Instructions to follow:
Exactly as written, transcribe each line of the listing.

Supplied data:
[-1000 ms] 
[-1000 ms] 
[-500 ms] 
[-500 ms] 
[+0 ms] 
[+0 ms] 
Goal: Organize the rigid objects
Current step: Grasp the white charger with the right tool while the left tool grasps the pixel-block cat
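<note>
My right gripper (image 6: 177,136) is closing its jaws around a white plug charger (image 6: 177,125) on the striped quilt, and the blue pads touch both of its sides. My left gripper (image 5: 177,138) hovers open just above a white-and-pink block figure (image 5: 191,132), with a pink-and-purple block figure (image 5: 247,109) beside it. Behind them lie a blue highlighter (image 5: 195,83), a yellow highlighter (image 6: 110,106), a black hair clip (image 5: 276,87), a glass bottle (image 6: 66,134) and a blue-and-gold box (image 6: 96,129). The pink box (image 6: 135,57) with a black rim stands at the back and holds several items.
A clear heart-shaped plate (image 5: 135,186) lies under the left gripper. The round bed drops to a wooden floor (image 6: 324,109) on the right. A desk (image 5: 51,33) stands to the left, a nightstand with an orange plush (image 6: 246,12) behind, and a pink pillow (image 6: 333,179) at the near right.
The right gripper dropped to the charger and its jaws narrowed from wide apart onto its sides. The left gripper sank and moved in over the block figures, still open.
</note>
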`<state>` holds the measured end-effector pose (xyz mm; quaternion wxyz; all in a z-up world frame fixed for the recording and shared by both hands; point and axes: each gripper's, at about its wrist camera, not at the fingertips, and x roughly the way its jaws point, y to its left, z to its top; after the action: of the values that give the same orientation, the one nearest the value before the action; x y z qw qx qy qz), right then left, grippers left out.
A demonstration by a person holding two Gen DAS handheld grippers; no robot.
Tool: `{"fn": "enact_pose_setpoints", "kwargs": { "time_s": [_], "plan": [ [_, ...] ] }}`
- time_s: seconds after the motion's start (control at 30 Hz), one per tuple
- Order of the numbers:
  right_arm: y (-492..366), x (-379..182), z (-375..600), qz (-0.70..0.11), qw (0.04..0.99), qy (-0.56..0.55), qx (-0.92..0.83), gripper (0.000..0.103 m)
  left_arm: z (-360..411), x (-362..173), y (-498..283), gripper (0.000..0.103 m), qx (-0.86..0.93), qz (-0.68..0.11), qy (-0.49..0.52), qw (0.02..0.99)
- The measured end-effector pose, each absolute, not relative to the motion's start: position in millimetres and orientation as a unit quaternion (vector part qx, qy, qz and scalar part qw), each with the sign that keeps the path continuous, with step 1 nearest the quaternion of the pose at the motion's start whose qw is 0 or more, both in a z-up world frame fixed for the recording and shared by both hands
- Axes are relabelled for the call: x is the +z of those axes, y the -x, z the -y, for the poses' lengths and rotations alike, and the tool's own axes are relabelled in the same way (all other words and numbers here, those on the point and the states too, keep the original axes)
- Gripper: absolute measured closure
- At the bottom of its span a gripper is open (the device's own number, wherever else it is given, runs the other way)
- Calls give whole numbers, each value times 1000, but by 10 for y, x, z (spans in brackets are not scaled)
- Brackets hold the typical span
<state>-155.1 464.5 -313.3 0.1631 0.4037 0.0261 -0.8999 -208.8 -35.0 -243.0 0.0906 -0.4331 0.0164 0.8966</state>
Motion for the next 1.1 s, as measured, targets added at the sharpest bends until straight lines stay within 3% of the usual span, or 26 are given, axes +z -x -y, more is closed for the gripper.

Exercise answer:
[-1000 ms] 
[-1000 ms] 
[-500 ms] 
[-500 ms] 
[+0 ms] 
[+0 ms] 
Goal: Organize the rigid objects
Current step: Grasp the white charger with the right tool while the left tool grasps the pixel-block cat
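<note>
My right gripper (image 6: 177,136) is closing its jaws around a white plug charger (image 6: 177,125) on the striped quilt, and the blue pads touch both of its sides. My left gripper (image 5: 177,138) hovers open just above a white-and-pink block figure (image 5: 191,132), with a pink-and-purple block figure (image 5: 247,109) beside it. Behind them lie a blue highlighter (image 5: 195,83), a yellow highlighter (image 6: 110,106), a black hair clip (image 5: 276,87), a glass bottle (image 6: 66,134) and a blue-and-gold box (image 6: 96,129). The pink box (image 6: 135,57) with a black rim stands at the back and holds several items.
A clear heart-shaped plate (image 5: 135,186) lies under the left gripper. The round bed drops to a wooden floor (image 6: 324,109) on the right. A desk (image 5: 51,33) stands to the left, a nightstand with an orange plush (image 6: 246,12) behind, and a pink pillow (image 6: 333,179) at the near right.
The right gripper dropped to the charger and its jaws narrowed from wide apart onto its sides. The left gripper sank and moved in over the block figures, still open.
</note>
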`<state>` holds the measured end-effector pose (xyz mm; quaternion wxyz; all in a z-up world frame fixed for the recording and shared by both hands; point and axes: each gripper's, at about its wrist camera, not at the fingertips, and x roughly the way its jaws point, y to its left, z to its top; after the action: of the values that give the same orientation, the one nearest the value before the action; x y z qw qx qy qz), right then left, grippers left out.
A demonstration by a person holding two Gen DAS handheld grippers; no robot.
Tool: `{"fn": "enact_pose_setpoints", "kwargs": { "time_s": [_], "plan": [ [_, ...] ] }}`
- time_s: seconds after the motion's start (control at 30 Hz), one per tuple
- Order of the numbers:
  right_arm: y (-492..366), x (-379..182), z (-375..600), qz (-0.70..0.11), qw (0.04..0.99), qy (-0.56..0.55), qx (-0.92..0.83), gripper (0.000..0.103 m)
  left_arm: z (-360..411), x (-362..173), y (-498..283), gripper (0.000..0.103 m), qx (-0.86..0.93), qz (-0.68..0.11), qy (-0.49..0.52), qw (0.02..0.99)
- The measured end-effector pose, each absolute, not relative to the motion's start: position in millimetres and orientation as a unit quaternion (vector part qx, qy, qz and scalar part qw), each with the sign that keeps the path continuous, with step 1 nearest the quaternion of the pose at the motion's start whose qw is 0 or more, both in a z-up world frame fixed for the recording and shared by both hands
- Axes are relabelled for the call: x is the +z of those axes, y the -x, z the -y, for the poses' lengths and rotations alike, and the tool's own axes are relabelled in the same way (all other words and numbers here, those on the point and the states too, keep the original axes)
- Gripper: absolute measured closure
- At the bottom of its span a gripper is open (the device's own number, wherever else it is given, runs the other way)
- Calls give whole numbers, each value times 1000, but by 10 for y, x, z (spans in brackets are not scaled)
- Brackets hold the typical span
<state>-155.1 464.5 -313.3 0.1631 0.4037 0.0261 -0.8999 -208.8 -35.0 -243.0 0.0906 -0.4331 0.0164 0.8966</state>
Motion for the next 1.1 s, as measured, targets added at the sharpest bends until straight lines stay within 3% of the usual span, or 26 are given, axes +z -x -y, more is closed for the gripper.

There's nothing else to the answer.